Transcribe the listing from its top line through the line with "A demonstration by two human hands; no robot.". Keep it exact, both ends included, and add nothing.

* * * * * * * * *

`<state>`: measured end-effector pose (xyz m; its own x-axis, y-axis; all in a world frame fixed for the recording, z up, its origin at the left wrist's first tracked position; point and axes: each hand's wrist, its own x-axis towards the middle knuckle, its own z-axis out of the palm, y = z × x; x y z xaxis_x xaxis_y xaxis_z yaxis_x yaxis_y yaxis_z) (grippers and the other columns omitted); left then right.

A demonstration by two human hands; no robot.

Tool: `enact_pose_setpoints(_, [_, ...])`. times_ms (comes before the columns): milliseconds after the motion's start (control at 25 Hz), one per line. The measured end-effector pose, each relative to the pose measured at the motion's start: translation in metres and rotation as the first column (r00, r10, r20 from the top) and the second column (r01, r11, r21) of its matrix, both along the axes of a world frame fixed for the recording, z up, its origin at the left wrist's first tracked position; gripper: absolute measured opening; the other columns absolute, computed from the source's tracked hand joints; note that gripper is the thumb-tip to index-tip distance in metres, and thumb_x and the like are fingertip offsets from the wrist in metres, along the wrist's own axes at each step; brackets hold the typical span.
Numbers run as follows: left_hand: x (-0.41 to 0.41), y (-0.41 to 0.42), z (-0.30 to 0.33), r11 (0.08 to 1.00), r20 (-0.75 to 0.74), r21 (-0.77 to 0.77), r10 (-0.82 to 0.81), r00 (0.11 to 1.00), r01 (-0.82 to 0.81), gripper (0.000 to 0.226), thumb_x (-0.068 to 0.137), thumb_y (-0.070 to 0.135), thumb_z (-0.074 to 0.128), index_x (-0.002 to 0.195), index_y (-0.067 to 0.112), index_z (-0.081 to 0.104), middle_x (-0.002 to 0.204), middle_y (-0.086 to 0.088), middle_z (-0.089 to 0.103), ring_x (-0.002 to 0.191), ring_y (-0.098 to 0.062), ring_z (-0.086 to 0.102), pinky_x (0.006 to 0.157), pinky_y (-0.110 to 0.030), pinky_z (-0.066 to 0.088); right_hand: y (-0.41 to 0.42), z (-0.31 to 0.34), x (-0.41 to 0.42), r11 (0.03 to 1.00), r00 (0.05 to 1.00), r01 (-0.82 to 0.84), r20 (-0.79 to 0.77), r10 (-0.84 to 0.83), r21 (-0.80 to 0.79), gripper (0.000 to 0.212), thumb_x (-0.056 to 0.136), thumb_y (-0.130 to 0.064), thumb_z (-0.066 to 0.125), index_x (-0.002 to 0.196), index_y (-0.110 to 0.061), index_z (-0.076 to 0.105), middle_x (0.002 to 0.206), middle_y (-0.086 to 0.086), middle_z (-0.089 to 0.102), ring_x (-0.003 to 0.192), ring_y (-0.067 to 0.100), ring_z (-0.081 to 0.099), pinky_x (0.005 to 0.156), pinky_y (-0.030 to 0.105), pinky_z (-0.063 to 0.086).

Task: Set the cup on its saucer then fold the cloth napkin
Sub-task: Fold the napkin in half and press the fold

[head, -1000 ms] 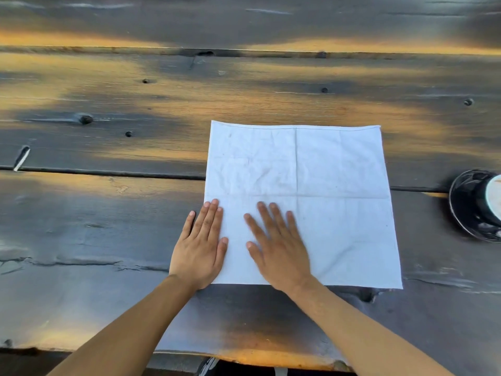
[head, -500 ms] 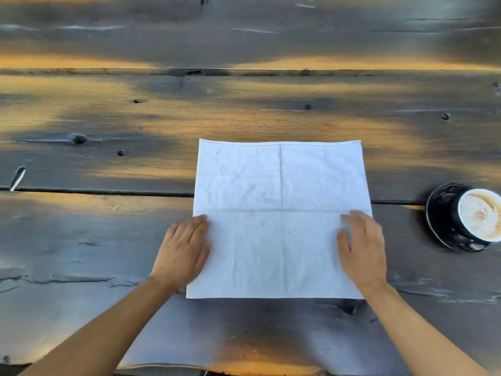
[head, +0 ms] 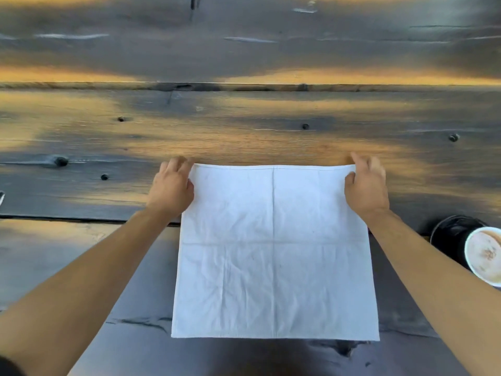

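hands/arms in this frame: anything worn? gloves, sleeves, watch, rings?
Nothing worn. The left hand and right hand are bare, no gloves, and no rings show. Both forearms are bare right to the frame edge: no sleeves, watch or bands.

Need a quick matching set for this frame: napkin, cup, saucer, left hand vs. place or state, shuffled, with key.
Column 1:
1. napkin
2. cup
3. saucer
4. left hand

Column 2:
A. black, under the cup
B. at the far left napkin corner
C. spread flat, unfolded, white
D. holds a pale drink, at the right edge

Pairs: 1-C, 2-D, 3-A, 4-B
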<state>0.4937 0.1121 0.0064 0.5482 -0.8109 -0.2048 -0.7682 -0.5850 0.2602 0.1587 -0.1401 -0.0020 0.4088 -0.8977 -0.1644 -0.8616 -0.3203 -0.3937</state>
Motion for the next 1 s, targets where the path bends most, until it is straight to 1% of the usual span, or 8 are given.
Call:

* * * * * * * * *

> _Completed task_
`<state>`: measured end-effector pose (xyz m; its own x-axis, y-axis; all in a world frame fixed for the recording, z up, its origin at the left wrist's first tracked position; point and axes: each hand's wrist, its own x-axis towards the middle knuckle, its own z-axis out of the palm, y = z × x; x y z xaxis_x xaxis_y xaxis_z yaxis_x yaxis_y yaxis_z) (grippers and the other columns omitted); left then right.

A demonstration by two human hands; no robot.

No part of the exercise remains open.